Bonding Improvements design

Design document
Revision v1
Status released (6.0)
Review create new issue

This document describes design details for the PR-1006 requirements.

XAPI and XenAPI

Creating a Bond

Current Behaviour on Bond creation

Steps for a user to create a bond:

  1. Shutdown all VMs with VIFs using the interfaces that will be bonded, in order to unplug those VIFs.
  2. Create a Network to be used by the bond: Network.create
  3. Call Bond.create with a ref to this Network, a list of refs of slave PIFs, and a MAC address to use.
  4. Call PIF.reconfigure_ip to configure the bond master.
  5. Call Host.management_reconfigure if one of the slaves is the management interface. This command will call interface-reconfigure to bring up the master and bring down the slave PIFs, thereby activating the bond. Otherwise, call PIF.plug to activate the bond.

Bond.create XenAPI call:

  1. Remove duplicates in the list of slaves.
  2. Validate the following:
    • Slaves must not be in a bond already.
    • Slaves must not be VLAN masters.
    • Slaves must be on the same host.
    • Network does not already have a PIF on the same host as the slaves.
    • The given MAC is valid.
  3. Create the master PIF object.
    • The device name of this PIF is bondx, with x the smallest unused non-negative integer.
    • The MAC of the first-named slave is used if no MAC was specified.
  4. Create the Bond object, specifying a reference to the master. The value of the PIF.master_of field on the master is dynamically computed on request.
  5. Set the PIF.bond_slave_of fields of the slaves. The value of the Bond.slaves field is dynamically computed on request.

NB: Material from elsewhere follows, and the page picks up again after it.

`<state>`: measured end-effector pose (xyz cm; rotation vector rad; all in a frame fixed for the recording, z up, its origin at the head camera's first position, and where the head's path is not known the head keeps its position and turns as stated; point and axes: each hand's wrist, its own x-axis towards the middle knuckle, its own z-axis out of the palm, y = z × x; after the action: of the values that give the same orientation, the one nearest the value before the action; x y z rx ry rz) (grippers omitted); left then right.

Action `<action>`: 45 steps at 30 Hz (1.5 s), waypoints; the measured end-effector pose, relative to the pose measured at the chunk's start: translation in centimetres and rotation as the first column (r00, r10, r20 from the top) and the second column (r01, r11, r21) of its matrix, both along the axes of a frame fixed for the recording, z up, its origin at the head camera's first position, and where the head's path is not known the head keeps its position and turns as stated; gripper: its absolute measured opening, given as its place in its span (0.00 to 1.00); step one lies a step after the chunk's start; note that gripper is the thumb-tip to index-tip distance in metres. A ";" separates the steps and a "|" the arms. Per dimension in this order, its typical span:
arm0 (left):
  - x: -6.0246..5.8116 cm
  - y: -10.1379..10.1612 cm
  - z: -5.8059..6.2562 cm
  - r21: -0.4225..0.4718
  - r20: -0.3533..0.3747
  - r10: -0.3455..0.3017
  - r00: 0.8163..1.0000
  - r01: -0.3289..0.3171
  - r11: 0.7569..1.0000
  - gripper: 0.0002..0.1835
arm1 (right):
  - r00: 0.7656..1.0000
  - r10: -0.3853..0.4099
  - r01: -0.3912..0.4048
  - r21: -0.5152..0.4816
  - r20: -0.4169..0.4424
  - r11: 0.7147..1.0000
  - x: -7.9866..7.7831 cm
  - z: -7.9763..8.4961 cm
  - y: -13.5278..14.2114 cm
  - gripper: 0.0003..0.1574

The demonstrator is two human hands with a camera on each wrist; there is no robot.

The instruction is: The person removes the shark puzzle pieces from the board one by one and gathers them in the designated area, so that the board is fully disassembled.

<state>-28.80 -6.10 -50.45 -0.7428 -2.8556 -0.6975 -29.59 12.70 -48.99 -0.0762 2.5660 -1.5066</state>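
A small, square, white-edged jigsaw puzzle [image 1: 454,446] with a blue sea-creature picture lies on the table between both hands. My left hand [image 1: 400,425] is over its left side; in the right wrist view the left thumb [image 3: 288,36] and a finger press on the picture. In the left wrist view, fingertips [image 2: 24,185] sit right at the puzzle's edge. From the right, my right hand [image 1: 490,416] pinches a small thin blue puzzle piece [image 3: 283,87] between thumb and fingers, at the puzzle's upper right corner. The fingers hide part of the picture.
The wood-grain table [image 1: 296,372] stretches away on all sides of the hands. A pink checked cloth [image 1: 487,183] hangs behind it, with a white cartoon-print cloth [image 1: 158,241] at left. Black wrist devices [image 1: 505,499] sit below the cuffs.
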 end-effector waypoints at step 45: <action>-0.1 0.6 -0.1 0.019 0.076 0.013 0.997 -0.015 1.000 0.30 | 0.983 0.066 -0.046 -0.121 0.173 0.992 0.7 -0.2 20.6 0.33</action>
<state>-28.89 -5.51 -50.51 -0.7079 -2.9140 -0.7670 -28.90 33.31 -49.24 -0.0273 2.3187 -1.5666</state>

New Behaviour on Bond creation

Steps for a user to create a bond:

  1. Create a Network to be used by the bond: Network.create
  2. Call Bond.create with a ref to this Network, a list of refs of slave PIFs, and a MAC address to use.
    The new bond will automatically be plugged if one of the slaves was plugged.

In the following, for a host h, a VIF-to-move is a VIF associated with a VM that is either

  • running, suspended or paused on h, OR
  • halted, and h is the only host that the VM can be started on.

The Bond.create XenAPI call is updated to do the following:

  1. Remove duplicates in the list of slaves.
  2. Validate the following, and raise an exception if any of these check fails:
    • Slaves must not be in a bond already.
    • Slaves must not be VLAN masters.
    • Slaves must not be Tunnel access PIFs.
    • Slaves must be on the same host.
    • Network does not already have a PIF on the same host as the slaves.
    • The given MAC is valid.
  3. Try unplugging all currently attached VIFs of the set of VIFs that need to be moved. Roll back and raise an exception of one of the VIFs cannot be unplugged (e.g. due to the absence of PV drivers in the VM).
  4. Determine the primary slave: the management PIF (if among the slaves), or the first slave with IP configuration.
  5. Create the master PIF object.
    • The device name of this PIF is bondx, with x the smallest unused non-negative integer.
    • The MAC of the primary slave is used if no MAC was specified.
    • Include the IP configuration of the primary slave.
    • If any of the slaves has PIF.disallow_unplug = true, this will be copied to the master.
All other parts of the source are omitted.